What you have to do: If a line below contains "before", add it to your tally, then answer with the tally alone.

-- Opening Marker --

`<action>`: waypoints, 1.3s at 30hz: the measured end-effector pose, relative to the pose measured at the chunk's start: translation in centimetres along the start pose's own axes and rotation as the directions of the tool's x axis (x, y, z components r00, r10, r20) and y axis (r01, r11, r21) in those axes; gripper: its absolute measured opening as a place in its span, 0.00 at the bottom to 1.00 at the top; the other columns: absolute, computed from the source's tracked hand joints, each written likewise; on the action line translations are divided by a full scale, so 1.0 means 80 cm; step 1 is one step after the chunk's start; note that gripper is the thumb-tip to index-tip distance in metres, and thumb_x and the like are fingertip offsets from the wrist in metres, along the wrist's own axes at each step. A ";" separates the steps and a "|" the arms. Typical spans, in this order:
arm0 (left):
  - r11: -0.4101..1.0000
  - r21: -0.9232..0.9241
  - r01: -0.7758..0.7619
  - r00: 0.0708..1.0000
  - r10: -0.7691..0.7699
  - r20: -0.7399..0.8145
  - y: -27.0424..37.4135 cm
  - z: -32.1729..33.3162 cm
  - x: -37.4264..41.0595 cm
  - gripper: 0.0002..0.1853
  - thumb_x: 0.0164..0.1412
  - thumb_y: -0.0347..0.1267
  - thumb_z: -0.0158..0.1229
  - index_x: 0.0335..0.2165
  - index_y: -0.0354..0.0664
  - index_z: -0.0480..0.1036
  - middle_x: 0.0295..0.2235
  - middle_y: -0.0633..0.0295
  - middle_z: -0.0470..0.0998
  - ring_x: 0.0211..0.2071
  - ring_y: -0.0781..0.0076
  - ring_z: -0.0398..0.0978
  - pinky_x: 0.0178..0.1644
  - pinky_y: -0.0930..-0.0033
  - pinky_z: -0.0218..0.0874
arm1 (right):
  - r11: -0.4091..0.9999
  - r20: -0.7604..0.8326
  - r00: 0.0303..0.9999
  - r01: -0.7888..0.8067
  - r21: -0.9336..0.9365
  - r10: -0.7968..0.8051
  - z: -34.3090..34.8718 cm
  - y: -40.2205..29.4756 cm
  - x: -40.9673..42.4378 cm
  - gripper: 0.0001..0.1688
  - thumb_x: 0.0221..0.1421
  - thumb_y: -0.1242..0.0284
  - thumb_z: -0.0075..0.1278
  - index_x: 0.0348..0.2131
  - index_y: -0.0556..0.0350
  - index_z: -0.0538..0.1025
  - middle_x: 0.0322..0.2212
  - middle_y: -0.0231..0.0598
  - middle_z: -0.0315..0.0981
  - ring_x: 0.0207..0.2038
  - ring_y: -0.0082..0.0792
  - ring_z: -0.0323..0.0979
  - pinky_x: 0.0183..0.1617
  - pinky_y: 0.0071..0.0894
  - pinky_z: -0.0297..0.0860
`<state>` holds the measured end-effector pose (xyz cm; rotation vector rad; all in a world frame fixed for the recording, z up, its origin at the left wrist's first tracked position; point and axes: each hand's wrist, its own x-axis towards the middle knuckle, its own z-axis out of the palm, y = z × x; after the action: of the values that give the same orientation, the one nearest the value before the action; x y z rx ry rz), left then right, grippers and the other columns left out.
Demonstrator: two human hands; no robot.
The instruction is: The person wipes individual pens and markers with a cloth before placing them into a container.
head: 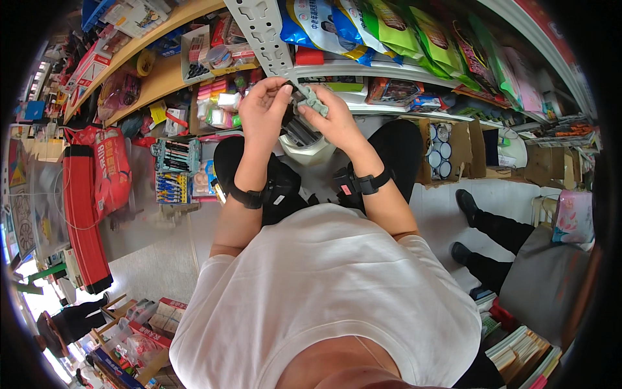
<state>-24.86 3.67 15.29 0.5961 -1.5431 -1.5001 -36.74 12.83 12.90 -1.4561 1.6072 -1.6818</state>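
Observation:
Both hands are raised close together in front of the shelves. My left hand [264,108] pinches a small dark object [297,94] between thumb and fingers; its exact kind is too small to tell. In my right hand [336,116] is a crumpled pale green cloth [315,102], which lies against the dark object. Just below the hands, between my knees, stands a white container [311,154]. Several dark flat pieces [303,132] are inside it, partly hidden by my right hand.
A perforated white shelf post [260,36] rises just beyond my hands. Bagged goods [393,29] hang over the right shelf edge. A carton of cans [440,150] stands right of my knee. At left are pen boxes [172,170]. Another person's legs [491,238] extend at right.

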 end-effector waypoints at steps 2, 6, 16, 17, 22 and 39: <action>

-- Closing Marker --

Solution to this problem: 2